On the higher end of the current GPU market, there’s a clear ray tracing edge for Nvidia. Does the performance comparison hold up with more budget-friendly but still current-generation cards? Prolific GPU reviewer Daniel Owen ran stress tests on the AMD RX 7600 vs the Nvidia RTX 4060. He found that the RTX 4060 outperforms the RX 7600 by around 10% with ray tracing off and around 20% with ray tracing enabled. Interestingly, the card is roughly 20% more expensive at MSRP, so opting for the RTX 4060 makes sense value-wise if you want ray tracing. If you don’t care about ray tracing, the slightly better RX 7600 XT might offer more value for you needs.

Perhaps the most interesting performance results are between the AMD RX 7800 XT and Nvidia RTX 4070. In another Hardware Unboxed GPU test, they found that the RX 7800 XT performs about the same as the RTX 4070 with ray tracing on and also beats it when it’s off. Mind you, the RTX 4070 is more expensive, both at MSRP and with current pricing. So, AMD beats Nvidia at their own game in the mid-range segment.


One of the main takeaways is that upscaling—namely DLSS and FSR—makes a massive difference when ray tracing is on. Upscaling can negate the performance hit that ray tracing brings to the table. Want to see it in action? Check out the following video by RandomGaminginHD, who played a few games with ray tracing thanks to FSR upscaling on the Ryzen 7 8700G APU without dedicated graphics:

Is AMD Planning to Improve Ray Tracing Performance?

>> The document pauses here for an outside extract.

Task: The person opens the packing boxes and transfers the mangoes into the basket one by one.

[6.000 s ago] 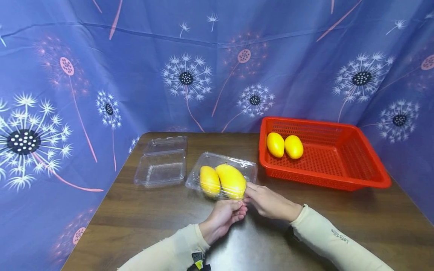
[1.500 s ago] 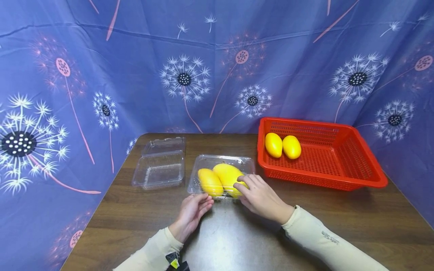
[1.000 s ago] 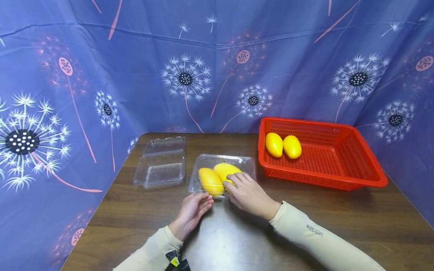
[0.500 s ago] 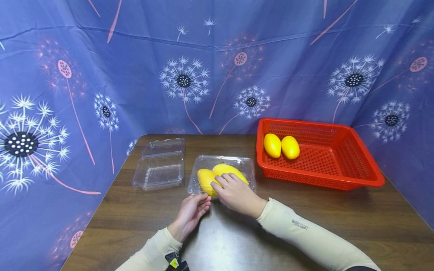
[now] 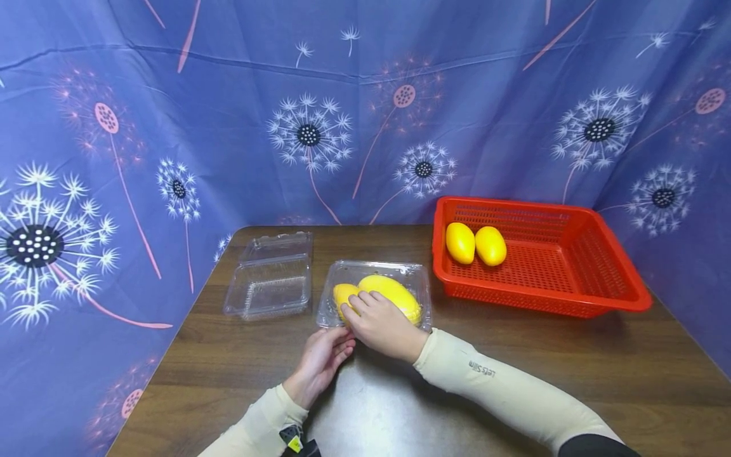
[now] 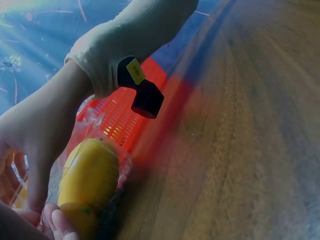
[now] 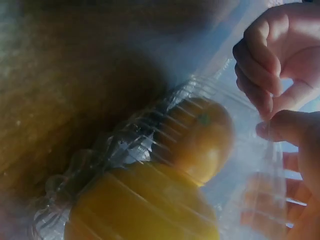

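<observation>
In the head view a clear plastic clamshell [image 5: 419, 274] sits on the table with its lid down over two yellow mangoes, a larger one [image 5: 394, 293] and a smaller one [image 5: 344, 293]. My left hand [image 5: 321, 363] pinches its front left edge between thumb and fingers. Across the front edge lies my right hand [image 5: 381, 325], its curled fingers over the lid and its thumb [image 7: 287, 126] at the rim, right at the left fingertips. Through the ribbed plastic, the right wrist view shows the smaller mango [image 7: 197, 142]. The right hand covers part of the front edge.
A second clear clamshell [image 5: 268, 292] stands open at the left on the brown wooden table [image 5: 228, 381]. At the back right, a red plastic basket [image 5: 548, 292] holds two more yellow mangoes [image 5: 475, 245]. A blue dandelion-print cloth [image 5: 354, 127] hangs behind the table.
Over the last second and a half my right hand slides left along the clamshell's front edge to my left hand. Earlier both hands were at its front right corner. The clamshell has straightened.
</observation>
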Tool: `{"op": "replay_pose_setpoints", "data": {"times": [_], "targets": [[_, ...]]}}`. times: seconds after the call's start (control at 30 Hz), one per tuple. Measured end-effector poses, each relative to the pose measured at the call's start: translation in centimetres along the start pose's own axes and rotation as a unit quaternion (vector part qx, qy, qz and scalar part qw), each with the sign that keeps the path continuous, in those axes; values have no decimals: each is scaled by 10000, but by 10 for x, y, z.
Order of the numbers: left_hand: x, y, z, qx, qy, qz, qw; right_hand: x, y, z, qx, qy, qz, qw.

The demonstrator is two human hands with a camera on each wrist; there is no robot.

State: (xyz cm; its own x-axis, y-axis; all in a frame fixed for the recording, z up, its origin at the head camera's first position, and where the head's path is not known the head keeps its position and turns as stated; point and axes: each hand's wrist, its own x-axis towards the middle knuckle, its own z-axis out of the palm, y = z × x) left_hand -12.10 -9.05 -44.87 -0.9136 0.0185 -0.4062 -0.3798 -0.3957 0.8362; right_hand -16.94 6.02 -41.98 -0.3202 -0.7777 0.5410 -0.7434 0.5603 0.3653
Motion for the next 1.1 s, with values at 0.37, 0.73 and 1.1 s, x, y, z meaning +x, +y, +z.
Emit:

AMD has worked hard to improve ray tracing performance over the past few years. As we’ve seen above, some of AMD’s cards already outperform Nvidia’s in ray tracing in their respective performance segments despite the lack of dedicated RT cores.

Still, the ray tracing performance is only going to get better. TechRadar suggests that RDNA 4—AMD’s upcoming generation of GPUs—will bring expected generational improvements in ray tracing performance, but we’ll have to wait until RDNA 5 for revolutionary ray tracing performance gains.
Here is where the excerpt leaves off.